227 — AxonDeepSeg: automatic axon and myelin segmentation from microscopy data using convolutional neural networks

Zaimi & Wabartha et al (1711.01004)

Read on 04 April 2018
#neuroscience  #electron-microscopy  #TEM  #SEM  #spinal-cord  #splenium  #corpus-callosum  #U-net  #macaque  #rat  #imagery  #deep-learning  #connectome  #neural-network  #myelin  #segmentation 

As I’ve discussed before, segmentation is a serious challenge when converting electron microscopy imagery into connectome. This research looks at the challenge of segmenting large axons and myelin in zoomed out (micrometer-scale) imagery, and applies a deep neural net to this problem in order to better understand concepts such as neuron density, directionality of myelinated neural processes, and more.

The net is based upon the U-net architecture made famous by Ronneberger et al, but uses the classic 2D architecture rather than a 3D adaptation that some researchers have used recently. This probably means that the segmentataion is less consistent between z-slices, but because myelin and large processes are so easily segmented, it is likely that this is a nonissue.
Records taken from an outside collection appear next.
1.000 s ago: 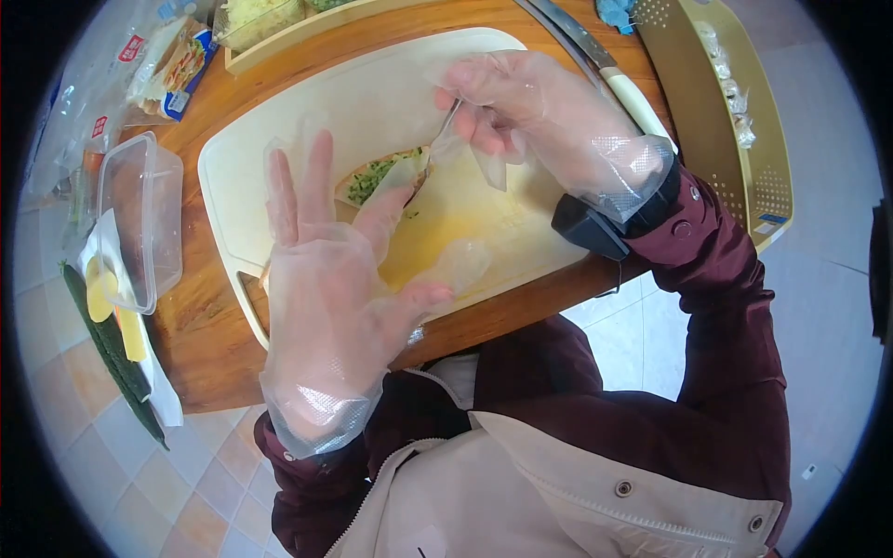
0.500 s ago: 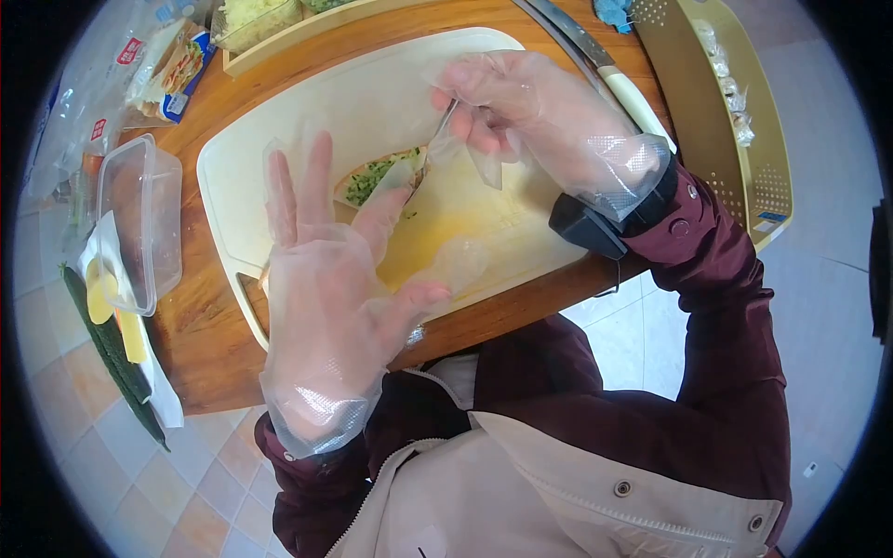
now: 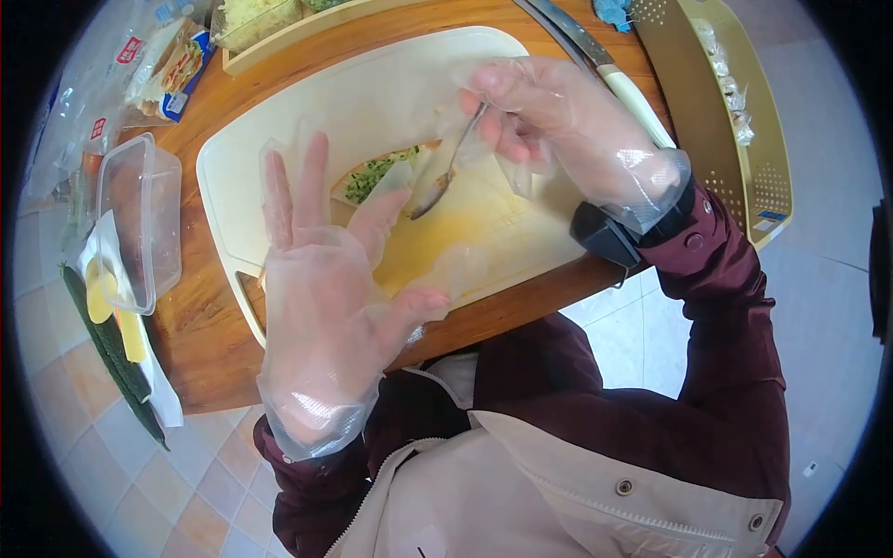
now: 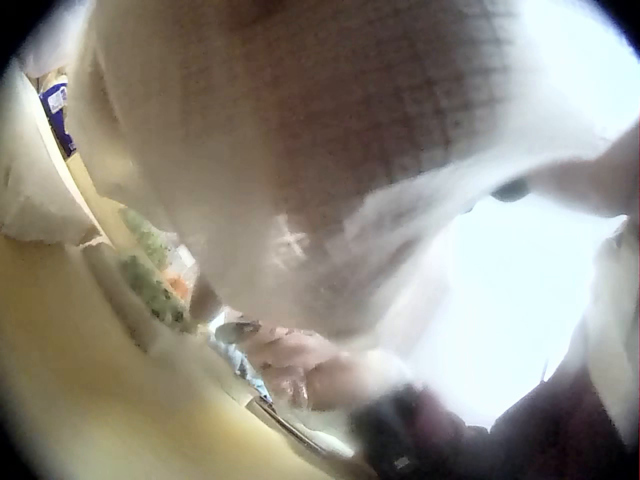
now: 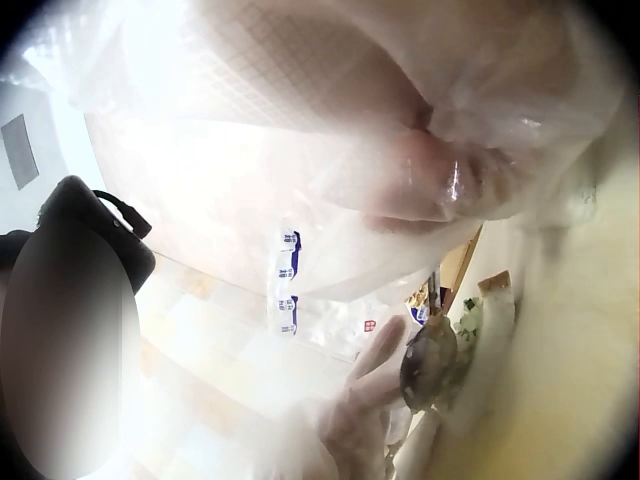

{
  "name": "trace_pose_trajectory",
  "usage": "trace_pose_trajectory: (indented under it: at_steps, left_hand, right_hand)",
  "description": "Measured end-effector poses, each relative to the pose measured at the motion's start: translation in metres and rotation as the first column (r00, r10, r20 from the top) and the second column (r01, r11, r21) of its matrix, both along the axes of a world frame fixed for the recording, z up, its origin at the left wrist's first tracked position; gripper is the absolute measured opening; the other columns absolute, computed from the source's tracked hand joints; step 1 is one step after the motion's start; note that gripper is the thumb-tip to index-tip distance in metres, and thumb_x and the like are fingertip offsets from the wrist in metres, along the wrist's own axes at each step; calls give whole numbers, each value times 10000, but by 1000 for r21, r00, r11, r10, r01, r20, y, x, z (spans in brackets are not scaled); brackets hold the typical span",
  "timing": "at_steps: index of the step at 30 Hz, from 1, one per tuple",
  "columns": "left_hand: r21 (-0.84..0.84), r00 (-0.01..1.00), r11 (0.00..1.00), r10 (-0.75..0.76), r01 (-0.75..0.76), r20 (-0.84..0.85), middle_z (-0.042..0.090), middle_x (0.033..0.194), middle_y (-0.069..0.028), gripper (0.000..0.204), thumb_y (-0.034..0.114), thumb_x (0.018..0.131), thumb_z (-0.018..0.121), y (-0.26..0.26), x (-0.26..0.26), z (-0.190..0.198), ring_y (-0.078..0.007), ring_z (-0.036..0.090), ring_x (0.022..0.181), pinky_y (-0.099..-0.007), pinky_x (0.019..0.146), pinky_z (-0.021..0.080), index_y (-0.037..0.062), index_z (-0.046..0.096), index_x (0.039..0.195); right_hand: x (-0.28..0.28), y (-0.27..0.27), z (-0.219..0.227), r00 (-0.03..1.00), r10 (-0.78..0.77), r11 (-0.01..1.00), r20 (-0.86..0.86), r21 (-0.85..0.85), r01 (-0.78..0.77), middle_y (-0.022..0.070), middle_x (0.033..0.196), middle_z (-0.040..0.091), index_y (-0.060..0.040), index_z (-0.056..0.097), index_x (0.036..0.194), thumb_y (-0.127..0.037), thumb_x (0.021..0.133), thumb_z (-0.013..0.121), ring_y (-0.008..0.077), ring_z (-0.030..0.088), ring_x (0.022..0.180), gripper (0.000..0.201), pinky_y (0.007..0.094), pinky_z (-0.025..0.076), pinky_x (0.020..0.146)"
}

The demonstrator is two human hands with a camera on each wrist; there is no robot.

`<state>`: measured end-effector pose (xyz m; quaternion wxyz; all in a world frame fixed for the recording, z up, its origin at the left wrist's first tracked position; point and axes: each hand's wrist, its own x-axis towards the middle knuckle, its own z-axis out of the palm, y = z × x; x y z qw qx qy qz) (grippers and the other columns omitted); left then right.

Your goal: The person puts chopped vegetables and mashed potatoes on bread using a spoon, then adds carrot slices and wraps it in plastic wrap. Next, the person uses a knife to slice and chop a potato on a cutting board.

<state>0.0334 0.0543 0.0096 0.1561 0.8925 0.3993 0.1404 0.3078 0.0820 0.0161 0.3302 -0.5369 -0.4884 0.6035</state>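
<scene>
The right hand (image 3: 549, 116) pinches the spoon (image 3: 431, 195), its handle slanting far-right to near-left, bowl just right of the filled bread (image 3: 377, 177). The left hand (image 3: 326, 279), nearer the bread, spreads its fingers, gripping nothing visible. Compared with earlier, spoon and right hand sit farther right.

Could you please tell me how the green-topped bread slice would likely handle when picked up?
The green-topped bread slice looks thin, so it would probably flex. Its finely chopped topping looks loose, so tilting might shed bits onto the cutting board.
</scene>
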Motion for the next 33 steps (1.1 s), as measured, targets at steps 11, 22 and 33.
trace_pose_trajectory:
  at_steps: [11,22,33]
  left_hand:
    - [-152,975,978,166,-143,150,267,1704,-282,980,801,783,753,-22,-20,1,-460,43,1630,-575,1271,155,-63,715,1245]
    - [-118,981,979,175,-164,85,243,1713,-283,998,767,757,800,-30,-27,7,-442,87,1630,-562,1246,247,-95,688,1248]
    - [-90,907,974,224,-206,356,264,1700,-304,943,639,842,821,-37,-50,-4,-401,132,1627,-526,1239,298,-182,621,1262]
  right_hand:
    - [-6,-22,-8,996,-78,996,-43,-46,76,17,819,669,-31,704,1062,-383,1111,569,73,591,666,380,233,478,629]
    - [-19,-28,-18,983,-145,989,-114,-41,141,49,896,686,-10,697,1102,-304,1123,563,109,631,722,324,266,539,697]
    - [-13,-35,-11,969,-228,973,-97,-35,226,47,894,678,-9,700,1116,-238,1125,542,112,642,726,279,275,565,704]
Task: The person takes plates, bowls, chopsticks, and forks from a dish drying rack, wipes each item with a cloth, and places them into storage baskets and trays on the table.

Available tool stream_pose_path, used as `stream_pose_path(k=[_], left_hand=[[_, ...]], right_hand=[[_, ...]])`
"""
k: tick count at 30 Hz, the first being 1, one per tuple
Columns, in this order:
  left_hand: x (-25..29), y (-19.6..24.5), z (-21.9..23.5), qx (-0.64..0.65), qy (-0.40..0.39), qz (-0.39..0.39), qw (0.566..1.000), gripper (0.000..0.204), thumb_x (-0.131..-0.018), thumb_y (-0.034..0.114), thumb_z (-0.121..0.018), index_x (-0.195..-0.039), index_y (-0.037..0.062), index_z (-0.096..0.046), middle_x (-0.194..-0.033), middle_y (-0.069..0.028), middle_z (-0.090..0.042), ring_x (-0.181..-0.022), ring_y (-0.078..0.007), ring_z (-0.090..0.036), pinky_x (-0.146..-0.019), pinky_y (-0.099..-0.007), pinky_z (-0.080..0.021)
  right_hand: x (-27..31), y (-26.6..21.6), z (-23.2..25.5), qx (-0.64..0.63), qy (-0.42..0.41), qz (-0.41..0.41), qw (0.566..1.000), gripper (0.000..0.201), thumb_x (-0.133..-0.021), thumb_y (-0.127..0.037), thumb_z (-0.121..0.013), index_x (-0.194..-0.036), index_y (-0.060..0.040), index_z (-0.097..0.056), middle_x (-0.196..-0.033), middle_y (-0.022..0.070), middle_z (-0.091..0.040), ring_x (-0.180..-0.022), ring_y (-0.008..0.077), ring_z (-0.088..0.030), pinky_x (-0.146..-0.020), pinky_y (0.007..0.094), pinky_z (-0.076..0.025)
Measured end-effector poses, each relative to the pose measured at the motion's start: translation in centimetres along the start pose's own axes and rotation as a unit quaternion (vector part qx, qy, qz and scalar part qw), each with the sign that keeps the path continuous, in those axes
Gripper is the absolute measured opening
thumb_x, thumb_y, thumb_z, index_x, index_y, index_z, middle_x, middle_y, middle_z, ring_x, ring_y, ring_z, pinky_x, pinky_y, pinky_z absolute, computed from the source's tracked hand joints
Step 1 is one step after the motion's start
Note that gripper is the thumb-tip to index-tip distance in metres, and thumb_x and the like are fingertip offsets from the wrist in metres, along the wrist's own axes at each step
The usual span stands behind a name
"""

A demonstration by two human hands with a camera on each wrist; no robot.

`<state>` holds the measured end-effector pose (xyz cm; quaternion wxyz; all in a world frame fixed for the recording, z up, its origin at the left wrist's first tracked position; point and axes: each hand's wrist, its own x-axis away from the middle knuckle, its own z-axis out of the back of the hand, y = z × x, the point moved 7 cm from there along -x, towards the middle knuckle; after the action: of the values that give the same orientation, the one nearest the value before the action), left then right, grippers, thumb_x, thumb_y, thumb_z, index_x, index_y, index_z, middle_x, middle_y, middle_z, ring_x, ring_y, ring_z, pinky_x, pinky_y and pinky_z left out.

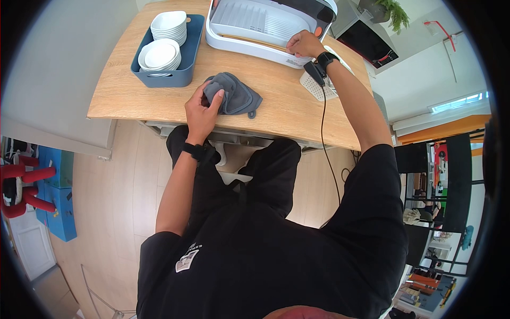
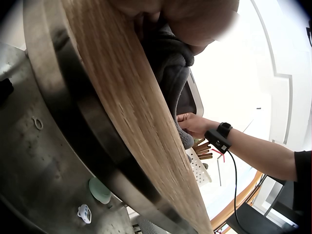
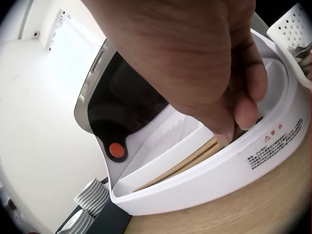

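At the table's middle front, the left hand [image 1: 202,114] grips a bunched grey cloth [image 1: 237,95], whose loose part spreads to the right on the tabletop. The right hand [image 1: 305,44] reaches into the front trough of a white appliance [image 1: 255,51] with a raised dark lid. In the right wrist view its thumb and fingers [image 3: 246,114] pinch the ends of wooden chopsticks [image 3: 183,165] that lie along the trough. The left wrist view shows the cloth [image 2: 173,73] below the left hand [image 2: 195,19], and the right hand [image 2: 195,124] beyond it.
A blue-grey bin [image 1: 183,78] at the left holds stacked white bowls [image 1: 169,24] and small dishes [image 1: 159,55]. Right of the appliance stands a perforated white basket [image 1: 313,85] with utensils. A black cable [image 1: 323,133] hangs from the right wrist over the table edge.
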<state>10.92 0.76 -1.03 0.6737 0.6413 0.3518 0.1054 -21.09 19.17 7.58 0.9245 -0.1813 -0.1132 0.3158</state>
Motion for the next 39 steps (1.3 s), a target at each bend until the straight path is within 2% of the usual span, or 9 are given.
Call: stream_pose_path(k=[4, 9, 12, 15, 17, 25, 33, 35, 39], left_hand=[[0.0, 0.1, 0.0, 0.0, -0.002, -0.004, 1.0, 0.042, -0.09, 0.016, -0.072, -0.122, -0.0081, -0.059, -0.102, -0.0128, -0.069, -0.09, -0.0132, -0.064, -0.08, -0.0264, -0.052], [0.0, -0.6, -0.2, 0.033, -0.008, 0.009, 0.999, 0.042, -0.09, 0.014, -0.071, -0.123, -0.0084, -0.058, -0.105, -0.012, -0.068, -0.094, -0.0132, -0.063, -0.083, -0.0264, -0.051], [-0.1, -1.2, -0.2, 0.047, -0.013, 0.008, 0.999, 0.042, -0.09, 0.013, -0.071, -0.124, -0.0086, -0.058, -0.108, -0.0118, -0.067, -0.096, -0.0135, -0.063, -0.085, -0.0264, -0.05], [0.0, -1.3, -0.2, 0.061, -0.015, 0.011, 0.998, 0.043, -0.09, 0.013, -0.071, -0.124, -0.009, -0.057, -0.11, -0.012, -0.066, -0.098, -0.0138, -0.063, -0.087, -0.0263, -0.05], [0.1, -1.0, -0.3, 0.066, -0.014, 0.015, 0.998, 0.043, -0.09, 0.013, -0.071, -0.124, -0.0092, -0.057, -0.111, -0.0121, -0.066, -0.098, -0.014, -0.062, -0.087, -0.0262, -0.05], [0.1, -1.0, -0.3, 0.057, -0.021, 0.018, 0.998, 0.043, -0.09, 0.013, -0.071, -0.124, -0.0095, -0.057, -0.11, -0.012, -0.066, -0.098, -0.0136, -0.062, -0.087, -0.0258, -0.05], [0.0, -0.6, -0.3, 0.033, -0.028, 0.014, 0.999, 0.044, -0.091, 0.013, -0.07, -0.125, -0.0102, -0.055, -0.11, -0.0123, -0.066, -0.098, -0.0132, -0.063, -0.086, -0.0252, -0.05], [0.0, -0.7, -0.3, 0.037, -0.027, 0.012, 0.999, 0.044, -0.091, 0.012, -0.07, -0.125, -0.0103, -0.055, -0.11, -0.0124, -0.066, -0.098, -0.0132, -0.063, -0.086, -0.0252, -0.05], [0.0, -0.9, -0.3, 0.05, -0.025, 0.017, 0.998, 0.044, -0.091, 0.012, -0.07, -0.126, -0.0104, -0.055, -0.111, -0.0127, -0.066, -0.098, -0.0135, -0.063, -0.086, -0.0253, -0.05]], right_hand=[[0.4, -0.8, 1.3, 0.029, 0.019, -0.007, 0.999, 0.021, -0.073, -0.022, -0.079, -0.085, -0.0043, -0.075, -0.072, 0.0059, -0.071, -0.06, 0.0124, -0.067, -0.063, 0.026, -0.054], [4.4, -6.6, 9.0, -0.025, 0.127, 0.118, 0.984, 0.028, -0.082, -0.027, -0.077, -0.094, -0.0023, -0.075, -0.073, 0.0052, -0.071, -0.062, 0.0084, -0.065, -0.061, 0.022, -0.051], [10.9, -12.0, 12.0, 0.035, 0.074, 0.039, 0.996, 0.015, -0.096, -0.014, -0.063, -0.1, 0.0, -0.067, -0.087, 0.0053, -0.069, -0.078, 0.0125, -0.066, -0.073, 0.0226, -0.054], [13.7, -9.4, 12.2, 0.075, 0.19, 0.154, 0.967, 0.028, -0.084, -0.028, -0.077, -0.094, -0.002, -0.075, -0.073, 0.0046, -0.07, -0.064, 0.0079, -0.064, -0.061, 0.0215, -0.05], [15.8, -7.4, 10.9, 0.095, 0.203, 0.17, 0.96, 0.026, -0.084, -0.026, -0.077, -0.094, -0.0031, -0.076, -0.075, 0.0047, -0.071, -0.062, 0.0059, -0.061, -0.057, 0.0214, -0.046], [21.1, -0.4, 3.4, 0.085, 0.254, 0.076, 0.961, 0.021, -0.081, -0.023, -0.078, -0.097, -0.0096, -0.076, -0.076, 0.0018, -0.072, -0.051, 0.0092, -0.051, -0.051, 0.0247, -0.043], [20.6, -1.3, 2.0, 0.143, 0.32, 0.1, 0.931, 0.026, -0.079, -0.026, -0.078, -0.102, -0.0145, -0.075, -0.092, 0.001, -0.072, -0.056, 0.0163, -0.059, -0.054, 0.0274, -0.048], [20.0, -1.1, 1.8, 0.14, 0.3, 0.081, 0.94, 0.019, -0.081, -0.025, -0.074, -0.098, -0.0152, -0.075, -0.094, 0.002, -0.071, -0.074, 0.0254, -0.067, -0.062, 0.034, -0.052], [19.7, -1.0, 1.6, 0.147, 0.305, 0.08, 0.937, 0.016, -0.082, -0.025, -0.073, -0.095, -0.0152, -0.075, -0.093, 0.0006, -0.072, -0.074, 0.0248, -0.067, -0.062, 0.0333, -0.052]])
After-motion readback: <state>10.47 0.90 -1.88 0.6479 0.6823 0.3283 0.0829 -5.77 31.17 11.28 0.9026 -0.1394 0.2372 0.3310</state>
This technique was applied to both SEM and TEM, and performs well on both brain tissue as well as spinal cord. I imagine this work could be very helpful for guiding further analysis of subsets of larger images: Whereas this method can run on lower-resolution scans covering the entire mouse brain, obviously that’s not currently possible with nanometer-scale scans. But a large dataset, subsampled and segmenting using this approach, could be enriched with this segmentation (especially since many state-of-the-art segmentation methods perform poorly around larger structures and myelin).

The AxonDeepSeg code is available on GitHub.